Thanks for your help

Rich


----------



## LondonSpanishGuy (Jun 27, 2013)

Good question. I need to know too!


----------



## Janeym8 (Mar 8, 2013)

We are hoping to move to Spain in the next few months and hubby was talking about setting something like this up as a job for him when we move 

Jane xx


----------



## Nugget_Hound (Jun 13, 2013)

Surely a family member / friend would be best?, DHL do a reasonably priced service via Staples , I use it to send stuff to Europe for our business, 5kg for £40 Inc VAT I think , plus is well quick and trackable , I never use royal mail to send heavy packages abroad!!


----------



## Nugget_Hound (Jun 13, 2013)

http://www.expatforum.com/expats/spain-classifieds/144225-moving-spain-uk.html

Might be worth a try ^^^^^^


----------



## Madliz (Feb 4, 2011)

Nugget_Hound said:


> Surely a family member / friend would be best?, DHL do a reasonably priced service via Staples , I use it to send stuff to Europe for our business, 5kg for £40 Inc VAT I think , plus is well quick and trackable , I never use royal mail to send heavy packages abroad!!


I look forward to learning of a better way. Also, if anyone has suggestions for the other way - Spain to UK and beyond - it would be appreciated. I have a motorbike jacket to sell at the moment. If I advertise things like that here, they all call wanting them for €F-all, but to sell on eBay, the overseas postage is horrendous. This armoured jacket, in a box, weighs 3·3kg which comes out at nigh on €40 'economy' through Correos. Who'd be interested?! I'm therefore left with all sorts of unwanted items that are too expensive to send/sell.

I ordered some material from a French company last year and it was sent via the Mondial Relay system.

Mondial Relay - Punto Pack el especialista en entregas a particulares

I'd never heard of it before, nor since, but it's only available in a few countries. I opted for collection from a local shop and within a week received notification to collect it. It was cheap and efficient. In this era where countless items are sent around the world by everyone and their dog, wouldn't it be great if something like this could be set up, benefitting small businesses and individuals alike?


----------



## spanishbookseller (May 25, 2012)

Thanks for the feedback. So as I thought there isn't a service available. /SNIP/


----------



## Pesky Wesky (May 10, 2009)

spanishbookseller said:


> Thanks for the feedback.
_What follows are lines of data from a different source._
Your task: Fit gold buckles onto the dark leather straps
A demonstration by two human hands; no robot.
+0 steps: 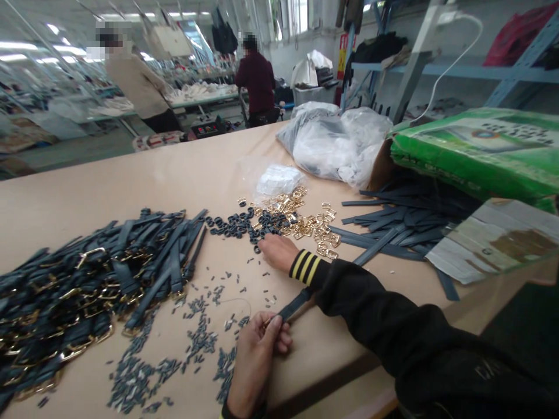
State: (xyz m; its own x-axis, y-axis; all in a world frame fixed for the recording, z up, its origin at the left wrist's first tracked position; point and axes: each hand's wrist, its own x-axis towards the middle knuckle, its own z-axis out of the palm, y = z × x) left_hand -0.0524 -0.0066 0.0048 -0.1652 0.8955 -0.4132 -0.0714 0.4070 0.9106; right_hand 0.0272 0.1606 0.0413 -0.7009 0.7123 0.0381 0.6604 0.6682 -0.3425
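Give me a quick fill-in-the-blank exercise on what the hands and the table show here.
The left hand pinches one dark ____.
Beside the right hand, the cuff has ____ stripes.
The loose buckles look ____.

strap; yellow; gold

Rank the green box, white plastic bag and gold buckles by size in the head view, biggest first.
Green box, white plastic bag, gold buckles; the box sits nearer the camera, so its lead is unsure.
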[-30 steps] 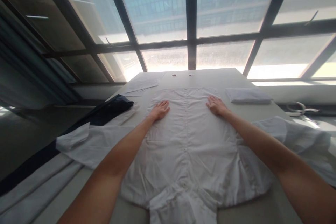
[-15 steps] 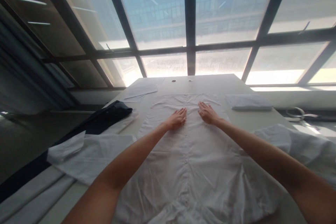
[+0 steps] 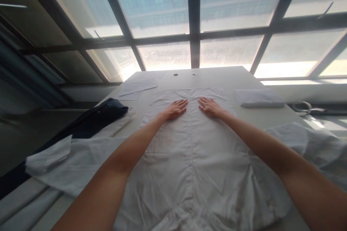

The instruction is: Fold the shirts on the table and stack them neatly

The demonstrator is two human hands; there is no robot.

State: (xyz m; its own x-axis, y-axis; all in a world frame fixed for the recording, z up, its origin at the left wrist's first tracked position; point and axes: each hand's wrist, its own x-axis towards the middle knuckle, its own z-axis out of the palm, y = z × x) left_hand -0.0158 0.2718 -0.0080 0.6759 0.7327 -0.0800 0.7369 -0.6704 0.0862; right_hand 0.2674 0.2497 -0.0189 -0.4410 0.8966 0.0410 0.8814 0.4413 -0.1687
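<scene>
The white shirt (image 3: 211, 162) lies under the left hand (image 3: 176, 109) and right hand (image 3: 209, 107), running long from just ahead of them to well behind. Both are flat, fingers loose, 1 each side of the buttons (image 3: 189, 164), left nearer.

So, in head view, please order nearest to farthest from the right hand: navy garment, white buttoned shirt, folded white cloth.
1. White buttoned shirt, under the right hand.
2. Folded white cloth, to its right.
3. Navy garment, far left.

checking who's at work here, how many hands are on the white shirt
2: left hand and right hand, lying on the white shirt, one each side of its button line.
</scene>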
So as I thought there isn't a service available. /SNIP/


As you've logged on I wonder if I could ask you what is it that you buy from e bay. I've never used them so I'm just curious as to what people buy there, and how it works


----------



## baldilocks (Mar 7, 2010)

There are a couple of guys in this area who do van runs to/from UK but they are not necessarily cheap. Both have drop addresses in the UK.


----------



## Pazcat (Mar 24, 2010)

There is a two fold part here though, cheap shipping which is it's own issue to be honest.

The issue of UK sellers not wanting to ship things out of the UK is very frustrating, not just on ebay either.
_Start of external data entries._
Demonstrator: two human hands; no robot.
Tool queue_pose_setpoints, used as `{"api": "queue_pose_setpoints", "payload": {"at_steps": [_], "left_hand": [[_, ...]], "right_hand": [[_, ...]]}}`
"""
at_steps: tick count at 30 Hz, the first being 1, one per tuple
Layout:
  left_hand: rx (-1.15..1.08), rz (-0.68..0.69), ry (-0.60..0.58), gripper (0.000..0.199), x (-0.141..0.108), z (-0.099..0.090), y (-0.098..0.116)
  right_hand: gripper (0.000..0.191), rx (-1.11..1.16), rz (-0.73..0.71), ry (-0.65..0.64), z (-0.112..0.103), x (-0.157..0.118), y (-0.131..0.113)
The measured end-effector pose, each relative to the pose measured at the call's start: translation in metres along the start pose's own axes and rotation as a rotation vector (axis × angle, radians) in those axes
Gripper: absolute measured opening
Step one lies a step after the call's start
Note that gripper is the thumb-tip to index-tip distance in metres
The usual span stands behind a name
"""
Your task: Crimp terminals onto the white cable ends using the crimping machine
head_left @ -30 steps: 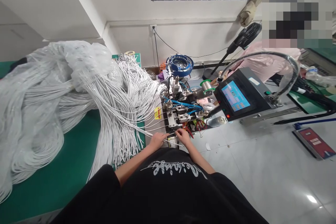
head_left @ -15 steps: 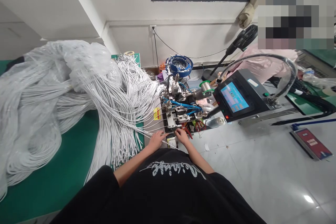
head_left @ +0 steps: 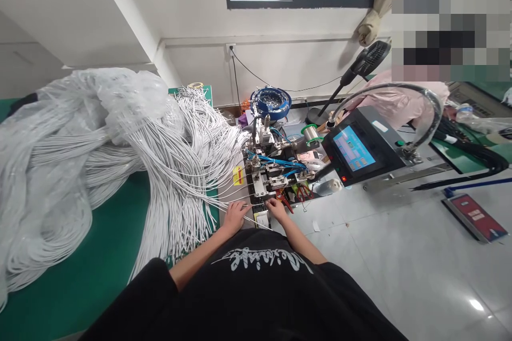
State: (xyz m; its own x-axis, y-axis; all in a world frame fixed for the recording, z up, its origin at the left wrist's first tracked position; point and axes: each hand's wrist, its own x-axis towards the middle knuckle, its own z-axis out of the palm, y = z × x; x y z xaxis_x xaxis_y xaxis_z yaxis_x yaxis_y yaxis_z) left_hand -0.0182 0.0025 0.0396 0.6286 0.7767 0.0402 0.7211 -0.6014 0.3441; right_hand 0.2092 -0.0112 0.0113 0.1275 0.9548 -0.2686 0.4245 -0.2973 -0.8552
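My left hand (head_left: 235, 217) is closed on a white cable (head_left: 258, 204) at the front of a small bench machine (head_left: 262, 184). The cable's short stretch runs toward my right hand (head_left: 275, 208), whose fingers pinch at its far end; the tip itself is too small to make out. Several other white cables pass beside and under my left hand from a large bundle of white cables (head_left: 192, 170) on the left. Blue air hoses (head_left: 276, 159) cross the top of the machine.
The bundle lies on a green-topped table (head_left: 116, 234), partly under clear plastic (head_left: 132, 85). A blue feeder bowl (head_left: 271, 102), a wire spool (head_left: 312, 135), a touchscreen box (head_left: 354, 146) and red-handled pliers (head_left: 285, 200) surround the machine. Behind stands a black fan (head_left: 370, 58); another person sits at the right.
The camera view has tilted slightly. My left hand has shifted a little to the left, and my right hand stays almost in place at the machine's front.
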Motion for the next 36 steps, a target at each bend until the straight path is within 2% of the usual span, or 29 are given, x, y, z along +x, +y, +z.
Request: {"api": "queue_pose_setpoints", "payload": {"at_steps": [8, 12, 17, 21, 24, 29, 36], "left_hand": [[0.017, -0.001, 0.0, 0.06, -0.002, 0.008, -0.003], [0.03, 0.009, -0.017, 0.061, -0.003, 0.011, -0.005], [0.023, -0.016, -0.012, 0.06, -0.004, 0.012, -0.005], [0.008, -0.055, 0.007, 0.048, -0.004, 0.01, -0.003], [-0.013, -0.074, -0.001, 0.048, -0.004, 0.009, -0.003], [-0.052, -0.089, -0.047, 0.063, -0.005, 0.008, -0.003], [-0.097, -0.126, -0.068, 0.061, -0.005, 0.013, -0.005]], "right_hand": [[0.039, -0.045, 0.056, 0.15, -0.008, -0.018, -0.003], [0.04, -0.061, 0.021, 0.158, -0.011, -0.022, -0.012], [0.036, -0.133, -0.113, 0.05, -0.01, -0.027, -0.033], [0.03, -0.252, -0.229, -0.153, -0.002, -0.033, -0.053], [0.026, -0.371, -0.274, -0.265, 0.008, -0.035, -0.068], [0.024, -0.534, -0.251, -0.333, 0.027, -0.034, -0.086], [0.019, -0.557, -0.235, -0.35, 0.033, -0.033, -0.082]]}}
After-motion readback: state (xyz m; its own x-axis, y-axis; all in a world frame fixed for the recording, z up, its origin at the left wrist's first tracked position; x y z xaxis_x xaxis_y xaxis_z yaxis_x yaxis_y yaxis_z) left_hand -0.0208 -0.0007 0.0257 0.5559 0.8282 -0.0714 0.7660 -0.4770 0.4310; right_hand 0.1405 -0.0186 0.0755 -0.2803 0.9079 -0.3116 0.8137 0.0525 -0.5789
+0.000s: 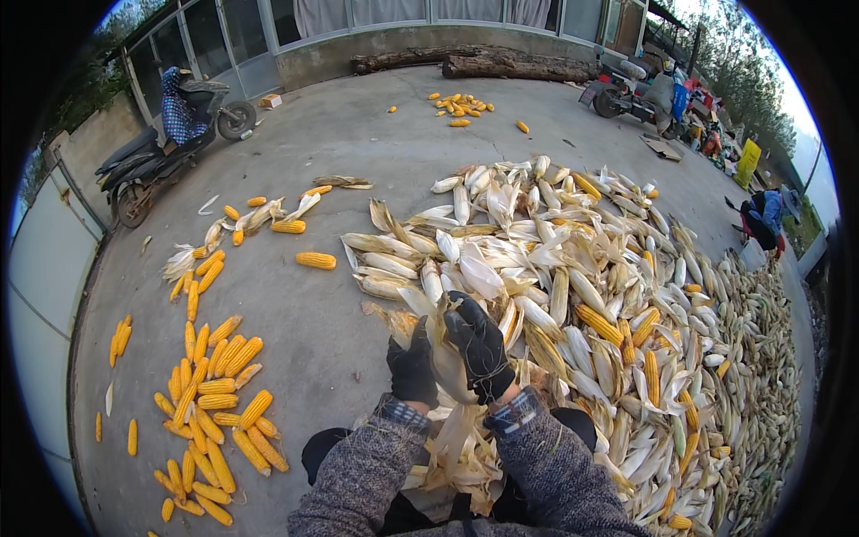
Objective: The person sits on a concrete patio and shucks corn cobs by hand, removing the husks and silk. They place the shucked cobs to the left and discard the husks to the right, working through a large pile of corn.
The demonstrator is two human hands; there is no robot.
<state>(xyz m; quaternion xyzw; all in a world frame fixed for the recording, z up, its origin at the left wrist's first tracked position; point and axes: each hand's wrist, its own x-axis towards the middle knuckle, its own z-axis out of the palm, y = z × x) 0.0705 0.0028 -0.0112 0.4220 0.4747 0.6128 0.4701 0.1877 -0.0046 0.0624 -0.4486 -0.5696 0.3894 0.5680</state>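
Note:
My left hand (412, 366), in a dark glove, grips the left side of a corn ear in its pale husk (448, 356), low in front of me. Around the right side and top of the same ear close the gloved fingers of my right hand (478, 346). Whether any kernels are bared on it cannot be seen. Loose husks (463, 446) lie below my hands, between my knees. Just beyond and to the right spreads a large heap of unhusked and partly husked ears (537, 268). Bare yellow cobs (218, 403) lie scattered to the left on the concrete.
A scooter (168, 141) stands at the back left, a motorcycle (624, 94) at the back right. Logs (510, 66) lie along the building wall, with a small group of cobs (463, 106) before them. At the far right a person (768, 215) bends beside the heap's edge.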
There has to be a UK based company like shipitto who would service the EU, surely?
I would have no issue paying more for delivery if it meant I could get the thing I was after.
If not there's a business model for anyone keen on it.


----------



## Megsmum (Sep 9, 2012)

Pesky Wesky said:


> As you've logged on I wonder if I could ask you what is it that you buy from e bay. I've never used them so I'm just curious as to what people buy there, and how it works


I use ebay fairly often. I buy clothes, shoes and bags all second hand, I also collect kitchenware and have bought loads of these. I have sold my daughters wedding dress - never worn a whole different story, bits and pieces.

x


----------



## Madliz (Feb 4, 2011)

It's all very well if one lives in an area heaving with Brits - there are always going to be vans going to and fro, families and friends in the UK to take deliveries - it's much more difficult for those of us who live in '_españa, no los territorios ocupadas_', as my Spanish FiL would say!


----------



## Pazcat (Mar 24, 2010)

Actually there seem to be a lot of mail forwarding companies around, maybe they can help out.

Mail forwarding and scanning by boatmail.co.uk - the specialist
This is just an idea of what I mean, it's by no means a recommendation. 

This has reminded me that one of the secondhand sites I buy some things from every now and then has banned all Spanish IPs from accessing the site due to all the scammers originating from Spain.
This makes the trust levels plummet even more for genuine buyers.


----------